Please return every line in the following data that includes the string "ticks".

## Record set
========================================
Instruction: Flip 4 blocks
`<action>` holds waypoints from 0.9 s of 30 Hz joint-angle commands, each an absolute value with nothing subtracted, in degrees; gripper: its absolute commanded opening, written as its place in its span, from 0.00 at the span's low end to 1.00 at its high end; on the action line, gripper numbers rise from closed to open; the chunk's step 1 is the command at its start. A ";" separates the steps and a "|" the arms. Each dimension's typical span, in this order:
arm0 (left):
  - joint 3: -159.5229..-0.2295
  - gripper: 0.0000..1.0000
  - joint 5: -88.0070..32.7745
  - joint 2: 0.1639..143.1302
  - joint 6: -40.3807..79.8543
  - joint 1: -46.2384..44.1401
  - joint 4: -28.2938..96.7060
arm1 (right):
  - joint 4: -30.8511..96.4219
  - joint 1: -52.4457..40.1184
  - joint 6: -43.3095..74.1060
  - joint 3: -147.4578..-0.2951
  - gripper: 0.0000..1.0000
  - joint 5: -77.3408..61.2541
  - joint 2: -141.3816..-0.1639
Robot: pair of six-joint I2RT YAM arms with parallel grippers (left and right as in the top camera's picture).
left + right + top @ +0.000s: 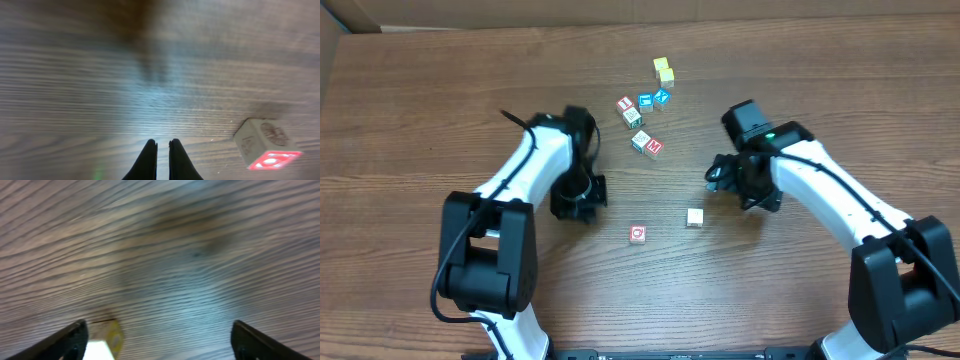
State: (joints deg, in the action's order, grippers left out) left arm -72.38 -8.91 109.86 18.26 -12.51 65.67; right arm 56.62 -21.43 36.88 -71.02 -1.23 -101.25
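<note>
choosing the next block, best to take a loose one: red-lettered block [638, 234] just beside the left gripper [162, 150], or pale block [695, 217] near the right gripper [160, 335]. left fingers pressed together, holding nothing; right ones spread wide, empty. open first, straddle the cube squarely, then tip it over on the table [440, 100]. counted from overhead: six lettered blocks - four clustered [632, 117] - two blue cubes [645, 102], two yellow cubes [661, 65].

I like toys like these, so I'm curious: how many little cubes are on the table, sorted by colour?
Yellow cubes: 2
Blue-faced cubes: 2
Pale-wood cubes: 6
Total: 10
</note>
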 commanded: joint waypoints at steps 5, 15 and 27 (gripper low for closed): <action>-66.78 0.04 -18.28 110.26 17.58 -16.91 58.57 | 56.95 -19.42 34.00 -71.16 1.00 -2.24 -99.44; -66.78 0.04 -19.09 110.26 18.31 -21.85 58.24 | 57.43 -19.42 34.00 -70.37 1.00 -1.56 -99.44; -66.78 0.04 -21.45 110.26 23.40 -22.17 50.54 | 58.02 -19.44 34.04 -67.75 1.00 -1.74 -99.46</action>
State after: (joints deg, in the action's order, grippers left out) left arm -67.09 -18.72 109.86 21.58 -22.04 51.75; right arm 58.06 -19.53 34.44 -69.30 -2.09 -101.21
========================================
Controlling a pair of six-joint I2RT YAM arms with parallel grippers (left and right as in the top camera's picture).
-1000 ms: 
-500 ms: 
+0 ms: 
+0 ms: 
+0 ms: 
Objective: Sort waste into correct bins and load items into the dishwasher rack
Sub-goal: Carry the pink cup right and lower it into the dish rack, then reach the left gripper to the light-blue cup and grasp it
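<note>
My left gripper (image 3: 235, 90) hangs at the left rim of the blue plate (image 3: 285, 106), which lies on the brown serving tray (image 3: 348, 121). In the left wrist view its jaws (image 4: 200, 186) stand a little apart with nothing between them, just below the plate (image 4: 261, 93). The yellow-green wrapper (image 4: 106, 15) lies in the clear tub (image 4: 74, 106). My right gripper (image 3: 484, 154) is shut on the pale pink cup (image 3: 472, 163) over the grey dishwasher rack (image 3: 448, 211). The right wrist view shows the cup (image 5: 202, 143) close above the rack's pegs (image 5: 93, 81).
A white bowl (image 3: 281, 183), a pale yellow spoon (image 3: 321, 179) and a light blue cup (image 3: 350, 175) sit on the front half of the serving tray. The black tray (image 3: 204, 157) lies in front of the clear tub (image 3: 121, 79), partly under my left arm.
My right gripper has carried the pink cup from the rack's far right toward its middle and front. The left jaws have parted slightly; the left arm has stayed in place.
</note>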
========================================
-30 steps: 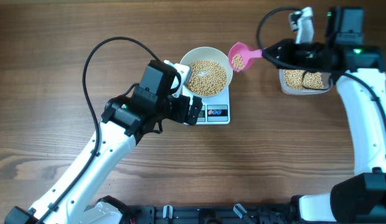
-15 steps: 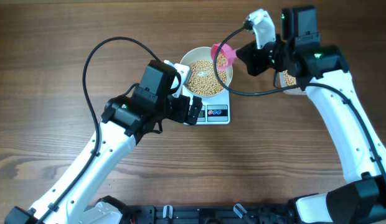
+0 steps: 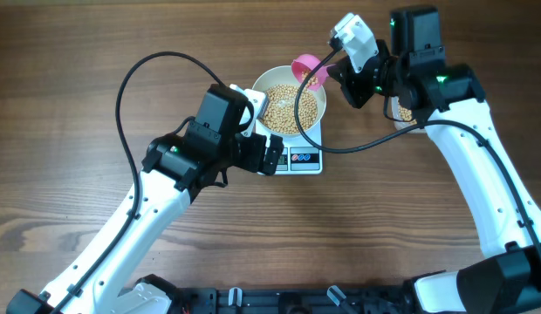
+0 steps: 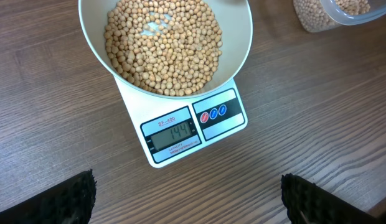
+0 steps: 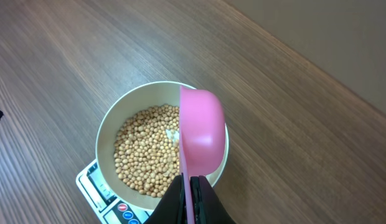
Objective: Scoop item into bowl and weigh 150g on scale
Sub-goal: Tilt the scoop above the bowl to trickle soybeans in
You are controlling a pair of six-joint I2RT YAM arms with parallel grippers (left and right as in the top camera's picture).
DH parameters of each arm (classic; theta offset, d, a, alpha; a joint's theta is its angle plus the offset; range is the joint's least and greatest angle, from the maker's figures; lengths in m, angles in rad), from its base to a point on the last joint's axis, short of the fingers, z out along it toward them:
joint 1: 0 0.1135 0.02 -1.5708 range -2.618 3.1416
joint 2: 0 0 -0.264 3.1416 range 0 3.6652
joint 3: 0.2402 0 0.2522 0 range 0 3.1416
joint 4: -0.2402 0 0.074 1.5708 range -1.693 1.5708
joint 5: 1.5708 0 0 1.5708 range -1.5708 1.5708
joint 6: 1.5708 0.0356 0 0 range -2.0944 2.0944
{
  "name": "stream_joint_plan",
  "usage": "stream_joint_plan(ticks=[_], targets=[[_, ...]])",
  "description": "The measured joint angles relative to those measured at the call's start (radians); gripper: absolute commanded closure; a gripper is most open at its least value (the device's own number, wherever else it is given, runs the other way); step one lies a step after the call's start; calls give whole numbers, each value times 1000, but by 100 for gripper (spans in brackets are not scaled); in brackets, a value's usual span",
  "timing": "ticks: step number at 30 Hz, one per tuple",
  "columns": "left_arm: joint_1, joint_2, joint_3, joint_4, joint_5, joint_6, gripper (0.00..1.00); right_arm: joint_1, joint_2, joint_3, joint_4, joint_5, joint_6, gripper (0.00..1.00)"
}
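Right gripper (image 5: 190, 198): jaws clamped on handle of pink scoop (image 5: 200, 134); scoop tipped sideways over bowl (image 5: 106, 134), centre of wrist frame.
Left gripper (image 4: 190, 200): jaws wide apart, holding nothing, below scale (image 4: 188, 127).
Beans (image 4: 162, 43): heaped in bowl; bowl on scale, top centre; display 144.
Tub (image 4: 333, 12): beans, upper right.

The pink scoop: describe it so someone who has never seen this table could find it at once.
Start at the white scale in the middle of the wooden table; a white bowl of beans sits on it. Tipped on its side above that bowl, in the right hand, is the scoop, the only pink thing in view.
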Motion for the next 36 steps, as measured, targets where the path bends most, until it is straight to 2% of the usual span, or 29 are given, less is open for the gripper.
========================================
## Solution below
  "usage": "stream_joint_plan(ticks=[_], targets=[[_, ...]])",
  "timing": "ticks: step number at 30 Hz, one per tuple",

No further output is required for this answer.